EXERCISE DIRECTIONS: Your job is to return every line in the data holding the string "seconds".

** DATA EXCERPT follows **

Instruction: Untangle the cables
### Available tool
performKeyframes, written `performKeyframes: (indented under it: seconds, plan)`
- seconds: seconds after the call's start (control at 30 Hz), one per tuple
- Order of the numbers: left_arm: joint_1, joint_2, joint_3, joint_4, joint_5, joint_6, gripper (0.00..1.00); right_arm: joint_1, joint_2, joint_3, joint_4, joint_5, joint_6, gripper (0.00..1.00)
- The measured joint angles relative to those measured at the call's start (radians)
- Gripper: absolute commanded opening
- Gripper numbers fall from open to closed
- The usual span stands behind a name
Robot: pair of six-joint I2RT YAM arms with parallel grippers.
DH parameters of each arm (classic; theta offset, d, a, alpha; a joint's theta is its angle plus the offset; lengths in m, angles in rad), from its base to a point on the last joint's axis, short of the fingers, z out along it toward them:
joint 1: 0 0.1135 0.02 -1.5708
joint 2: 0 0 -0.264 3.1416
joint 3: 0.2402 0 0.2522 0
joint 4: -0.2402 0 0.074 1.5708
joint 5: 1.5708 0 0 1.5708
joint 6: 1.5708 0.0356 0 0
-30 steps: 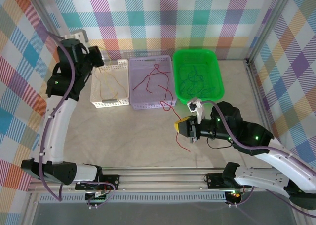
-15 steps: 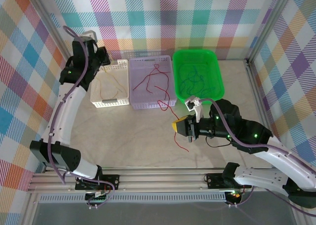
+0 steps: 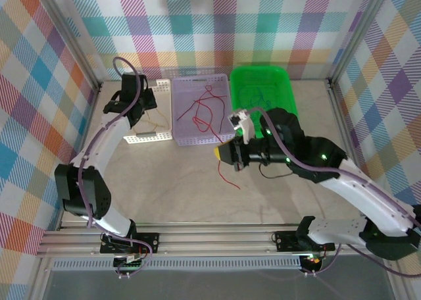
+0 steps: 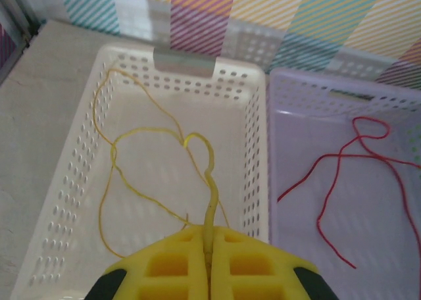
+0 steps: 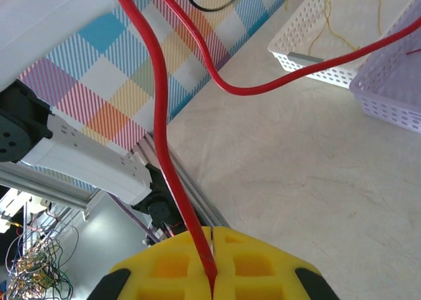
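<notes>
Right gripper (image 5: 212,250) pinches a red cable (image 5: 162,149), left gripper (image 4: 209,247) a yellow cable (image 4: 117,172); the red one could snag on the lilac basket (image 5: 387,104) ahead.

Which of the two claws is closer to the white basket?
Left. The left gripper hangs over the white basket, pinching its yellow cable; the right gripper is out over the table, holding a red cable.

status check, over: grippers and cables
Left gripper shut on yellow cable over white basket. Right gripper shut on red cable running to lilac basket. Loose end dangles toward table.
</notes>
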Motion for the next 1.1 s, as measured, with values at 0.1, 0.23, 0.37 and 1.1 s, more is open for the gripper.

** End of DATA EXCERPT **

THE ANSWER:
performKeyframes, written `performKeyframes: (indented under it: seconds, plan)`
- seconds: seconds after the call's start (control at 30 Hz), one per tuple

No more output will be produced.